Some search experiences impose filter requirements as part of the implementation, but you can use filters anytime you want to constrain search using value-based criteria (scoping search to product type "books" for category "non-fiction" published by "Simon & Schuster").

If instead your goal is targeted search on specific data structures (scoping search to a customer-reviews field), there are alternative methods, described below.

When to use a filter

Filters are foundational to several search experiences, including "find near me", faceted navigation, and security filters that show only those documents a user is allowed to see. If you implement any one of these experiences, a filter is required. It's the filter attached to the search query that provides the geolocation coordinates, the facet category selected by the user, or the security ID of the requestor.

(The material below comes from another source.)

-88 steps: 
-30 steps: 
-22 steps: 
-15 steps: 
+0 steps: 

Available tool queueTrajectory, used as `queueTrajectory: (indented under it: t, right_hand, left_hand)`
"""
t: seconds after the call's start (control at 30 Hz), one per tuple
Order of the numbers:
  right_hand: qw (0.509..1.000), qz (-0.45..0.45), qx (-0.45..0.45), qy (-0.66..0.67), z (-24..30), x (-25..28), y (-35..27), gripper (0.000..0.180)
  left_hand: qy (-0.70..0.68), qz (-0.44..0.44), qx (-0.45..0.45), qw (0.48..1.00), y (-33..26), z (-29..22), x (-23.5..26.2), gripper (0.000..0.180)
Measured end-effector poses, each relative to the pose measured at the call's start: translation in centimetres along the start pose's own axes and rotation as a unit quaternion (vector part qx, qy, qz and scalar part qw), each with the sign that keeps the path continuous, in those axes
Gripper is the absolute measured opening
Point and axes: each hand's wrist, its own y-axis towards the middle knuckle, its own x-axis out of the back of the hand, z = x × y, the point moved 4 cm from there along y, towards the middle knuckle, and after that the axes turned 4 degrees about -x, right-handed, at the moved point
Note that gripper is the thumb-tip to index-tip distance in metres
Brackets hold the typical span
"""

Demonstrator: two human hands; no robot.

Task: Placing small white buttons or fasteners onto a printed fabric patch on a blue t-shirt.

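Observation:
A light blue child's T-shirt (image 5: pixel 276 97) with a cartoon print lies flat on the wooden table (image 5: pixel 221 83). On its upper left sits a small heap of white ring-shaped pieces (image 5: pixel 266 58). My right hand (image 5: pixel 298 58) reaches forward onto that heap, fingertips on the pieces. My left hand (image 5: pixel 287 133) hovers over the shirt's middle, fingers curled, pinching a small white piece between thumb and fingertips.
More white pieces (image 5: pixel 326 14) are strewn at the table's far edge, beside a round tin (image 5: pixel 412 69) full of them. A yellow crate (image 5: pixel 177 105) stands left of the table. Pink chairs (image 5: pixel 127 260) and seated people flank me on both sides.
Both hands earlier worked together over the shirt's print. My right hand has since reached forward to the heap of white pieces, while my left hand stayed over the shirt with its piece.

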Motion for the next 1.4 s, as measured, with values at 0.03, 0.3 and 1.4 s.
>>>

Example scenarios include the following:

  1. Use a filter to slice your index based on data values in the index. Given a schema with city, housing type, and amenities, you might create a filter to explicitly select documents that satisfy your criteria (in Seattle, condos, waterfront).

    Full text search with the same inputs often produces similar results, but a filter is more precise in that it requires an exact match of the filter term against content in your index.

  2. Use a filter if the search experience comes with a filter requirement:

    • Faceted navigation uses a filter to pass back the facet category selected by the user.
    • Geo-search uses a filter to pass coordinates of the current location in "find near me" apps.
    • Security filters pass security identifiers as filter criteria, where a match in the index serves as a proxy for access rights to the document.
  3. Use a filter if you want search criteria on a numeric field.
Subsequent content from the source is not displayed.